■ Problem requirements ■
For each record below, retype the text exactly and omit any image.

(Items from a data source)
• • •
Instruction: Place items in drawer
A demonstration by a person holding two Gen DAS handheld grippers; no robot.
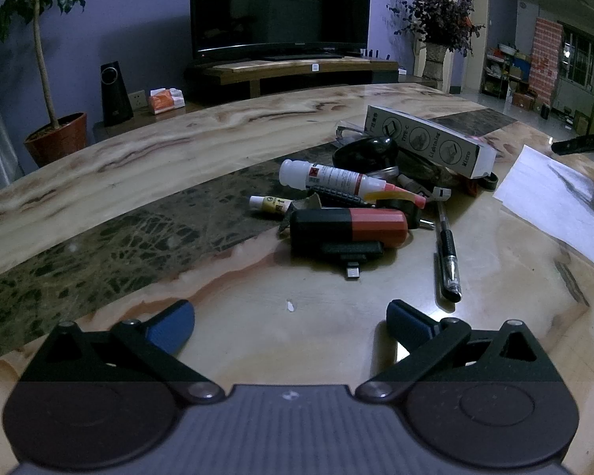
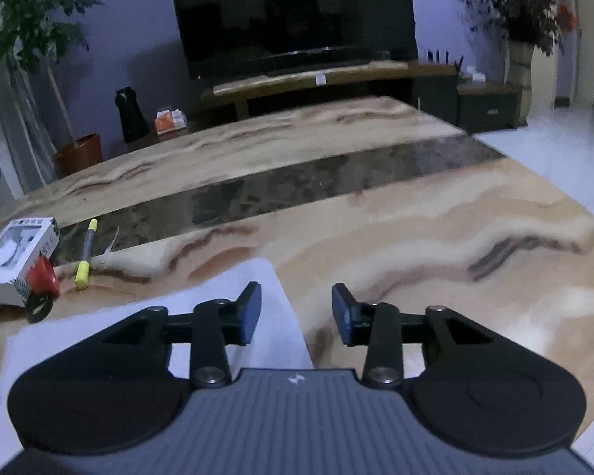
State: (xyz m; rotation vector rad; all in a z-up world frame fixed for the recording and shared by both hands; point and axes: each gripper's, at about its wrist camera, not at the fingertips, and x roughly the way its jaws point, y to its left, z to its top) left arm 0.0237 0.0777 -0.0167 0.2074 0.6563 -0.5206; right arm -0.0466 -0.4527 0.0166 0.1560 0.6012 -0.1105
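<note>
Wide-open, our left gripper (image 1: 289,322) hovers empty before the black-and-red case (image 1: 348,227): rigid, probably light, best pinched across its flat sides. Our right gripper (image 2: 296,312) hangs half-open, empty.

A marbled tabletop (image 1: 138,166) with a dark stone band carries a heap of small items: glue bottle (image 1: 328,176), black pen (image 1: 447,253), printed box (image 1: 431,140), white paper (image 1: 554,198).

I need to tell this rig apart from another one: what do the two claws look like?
Both look alike. The left claw and right claw each have blue pads on black linkage arms with silver pivot pins, two round black discs, and a grey ribbed body between them bearing a small white mark. No cables or sleeves show.
</note>
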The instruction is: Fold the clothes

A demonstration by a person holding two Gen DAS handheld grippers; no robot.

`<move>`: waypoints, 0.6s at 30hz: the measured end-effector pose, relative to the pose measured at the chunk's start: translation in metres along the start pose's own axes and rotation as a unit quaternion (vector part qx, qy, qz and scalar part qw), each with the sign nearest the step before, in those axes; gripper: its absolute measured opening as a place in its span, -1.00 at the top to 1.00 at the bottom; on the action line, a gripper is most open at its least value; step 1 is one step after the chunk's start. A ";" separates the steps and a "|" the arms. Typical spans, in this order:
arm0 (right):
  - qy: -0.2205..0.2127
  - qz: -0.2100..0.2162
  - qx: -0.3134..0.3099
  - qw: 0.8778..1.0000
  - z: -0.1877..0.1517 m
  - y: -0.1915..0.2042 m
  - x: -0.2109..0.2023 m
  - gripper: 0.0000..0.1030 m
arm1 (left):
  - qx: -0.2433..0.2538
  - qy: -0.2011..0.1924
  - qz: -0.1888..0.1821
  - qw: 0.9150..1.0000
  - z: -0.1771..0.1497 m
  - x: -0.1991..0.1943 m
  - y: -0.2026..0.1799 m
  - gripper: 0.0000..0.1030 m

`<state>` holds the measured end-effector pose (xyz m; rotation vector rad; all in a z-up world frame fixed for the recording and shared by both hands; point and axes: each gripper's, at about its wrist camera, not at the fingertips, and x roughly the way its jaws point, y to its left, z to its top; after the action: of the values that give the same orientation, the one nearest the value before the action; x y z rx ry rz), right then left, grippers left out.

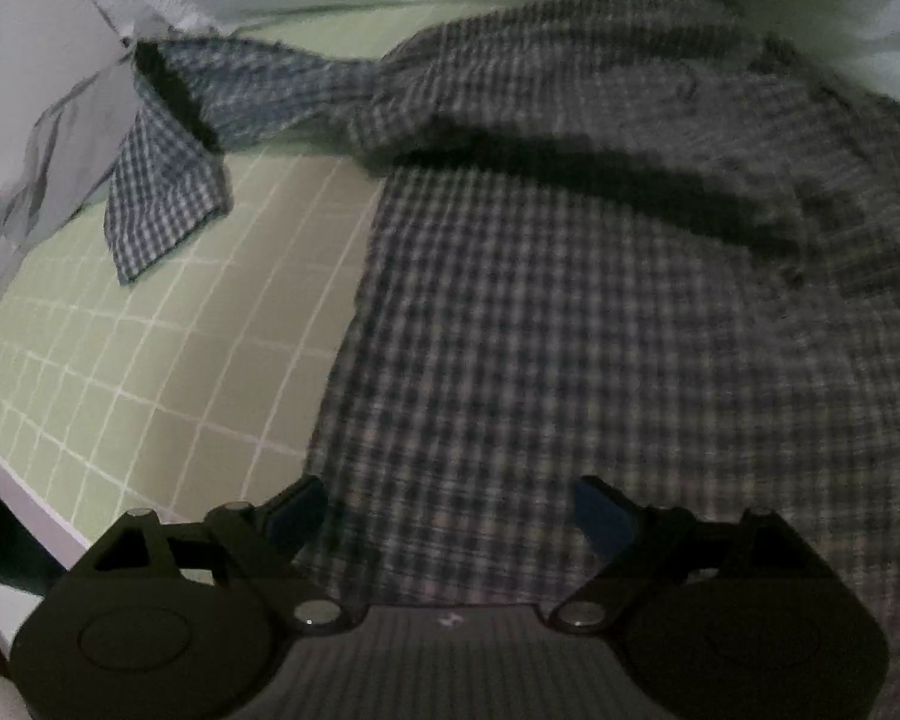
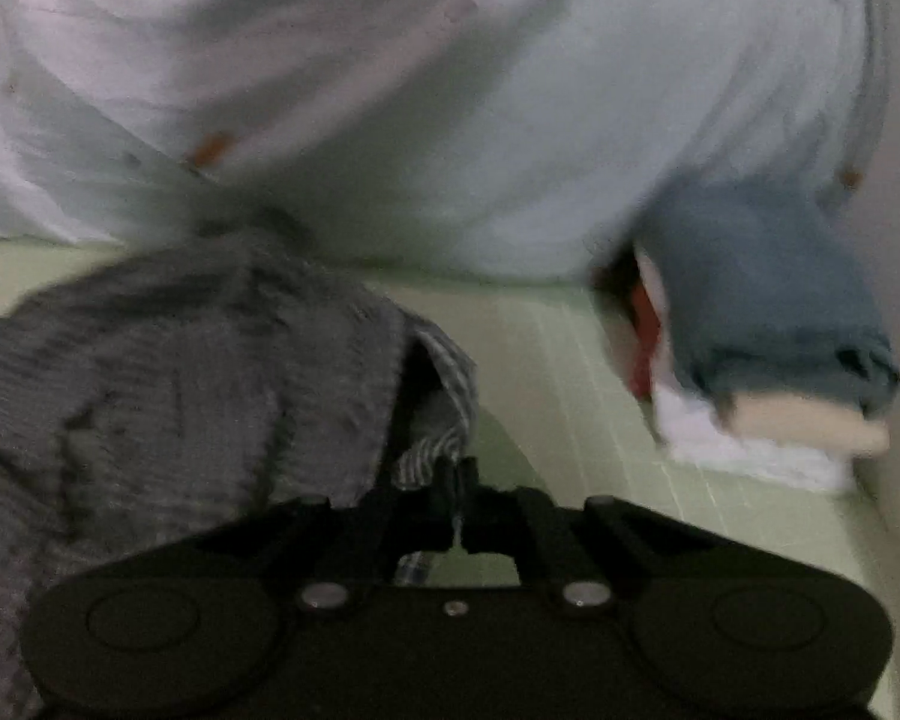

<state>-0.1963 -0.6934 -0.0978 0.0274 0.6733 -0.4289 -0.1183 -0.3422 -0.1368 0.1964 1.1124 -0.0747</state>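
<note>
The checked shirt [image 1: 570, 312] is spread across the green gridded mat [image 1: 150, 360], its body lying broadly flat but rumpled, with a dark crease running across the upper part and one sleeve [image 1: 222, 102] stretched away toward the far left, its cuff end turned over on the mat. No finished fold can be made out on it, so the folding is judged to be at an early stage, with the sleeves still to be brought in and the body still to be doubled over. Behind it, pale cloth [image 2: 450, 90] is heaped along the far edge of the mat; whether it awaits folding cannot be told. A small stack [image 2: 762, 348] of what appear to be already folded pieces, blue on top with white and beige beneath, is seen at the right of the mat, suggesting that some garments are done. The left gripper [image 1: 450, 516] is held over the near edge of the shirt with its jaws spread wide and nothing between them. The right gripper [image 2: 459, 480] is clamped on a fold of the checked fabric at the shirt's edge.
</note>
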 end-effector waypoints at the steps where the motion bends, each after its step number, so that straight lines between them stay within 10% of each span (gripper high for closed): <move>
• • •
■ Solved exercise ■
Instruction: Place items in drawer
A demonstration by a person holding two Gen DAS handheld grippers; no robot.
State: (xyz m; rotation vector rad; all in a z-up world frame fixed for the recording and shared by both hands; point and axes: each gripper's, at about its wrist camera, not at the fingertips, and x roughly the way its jaws point, y to its left, z to its top) left arm 0.0237 0.0777 -0.0167 0.2074 0.6563 -0.5206; right arm -0.0466 -0.4527 0.0166 0.1560 0.6012 -0.1105
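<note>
Wide-open, our left gripper (image 1: 289,322) hovers empty before the black-and-red case (image 1: 348,227): rigid, probably light, best pinched across its flat sides. Our right gripper (image 2: 296,312) hangs half-open, empty.

A marbled tabletop (image 1: 138,166) with a dark stone band carries a heap of small items: glue bottle (image 1: 328,176), black pen (image 1: 447,253), printed box (image 1: 431,140), white paper (image 1: 554,198).

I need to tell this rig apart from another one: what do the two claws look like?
Both look alike. The left claw and right claw each have blue pads on black linkage arms with silver pivot pins, two round black discs, and a grey ribbed body between them bearing a small white mark. No cables or sleeves show.
</note>
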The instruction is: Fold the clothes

A demonstration by a person holding two Gen DAS handheld grippers; no robot.

`<move>`: waypoints, 0.6s at 30hz: the measured end-effector pose, relative to the pose measured at the chunk's start: translation in metres along the start pose's own axes and rotation as a unit quaternion (vector part qx, qy, qz and scalar part qw), each with the sign nearest the step before, in those axes; gripper: its absolute measured opening as a place in its span, -1.00 at the top to 1.00 at the bottom; on the action line, a gripper is most open at its least value; step 1 is one step after the chunk's start. A ";" separates the steps and a "|" the arms. Typical spans, in this order:
arm0 (right):
  - qy: -0.2205..0.2127
  - qz: -0.2100..0.2162
  - qx: -0.3134..0.3099
  - qw: 0.8778..1.0000
  - z: -0.1877..0.1517 m
  - y: -0.1915..0.2042 m
  - x: -0.2109..0.2023 m
  - gripper: 0.0000..0.1030 m
arm1 (left):
  - qx: -0.2433..0.2538
  - qy: -0.2011..0.1924
  - qz: -0.1888..0.1821
  - qw: 0.9150..1.0000
  - z: -0.1771..0.1497 m
  - x: -0.1991..0.1943 m
  - y: -0.2026..0.1799 m
  - gripper: 0.0000..0.1030 m

`<state>` holds the measured end-effector pose (xyz m; rotation vector rad; all in a z-up world frame fixed for the recording and shared by both hands; point and axes: each gripper's, at about its wrist camera, not at the fingertips, and x roughly the way its jaws point, y to its left, z to its top; after the action: of the values that give the same orientation, the one nearest the value before the action; x y z rx ry rz), right then left, grippers left out.


<state>-0.1963 -0.6934 -0.0978 0.0274 0.6733 -0.4289 -0.1183 -0.3422 -0.1368 0.1964 1.1124 -0.0747</state>
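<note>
The checked shirt [image 1: 570, 312] is spread across the green gridded mat [image 1: 150, 360], its body lying broadly flat but rumpled, with a dark crease running across the upper part and one sleeve [image 1: 222, 102] stretched away toward the far left, its cuff end turned over on the mat. No finished fold can be made out on it, so the folding is judged to be at an early stage, with the sleeves still to be brought in and the body still to be doubled over. Behind it, pale cloth [image 2: 450, 90] is heaped along the far edge of the mat; whether it awaits folding cannot be told. A small stack [image 2: 762, 348] of what appear to be already folded pieces, blue on top with white and beige beneath, is seen at the right of the mat, suggesting that some garments are done. The left gripper [image 1: 450, 516] is held over the near edge of the shirt with its jaws spread wide and nothing between them. The right gripper [image 2: 459, 480] is clamped on a fold of the checked fabric at the shirt's edge.
</note>
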 end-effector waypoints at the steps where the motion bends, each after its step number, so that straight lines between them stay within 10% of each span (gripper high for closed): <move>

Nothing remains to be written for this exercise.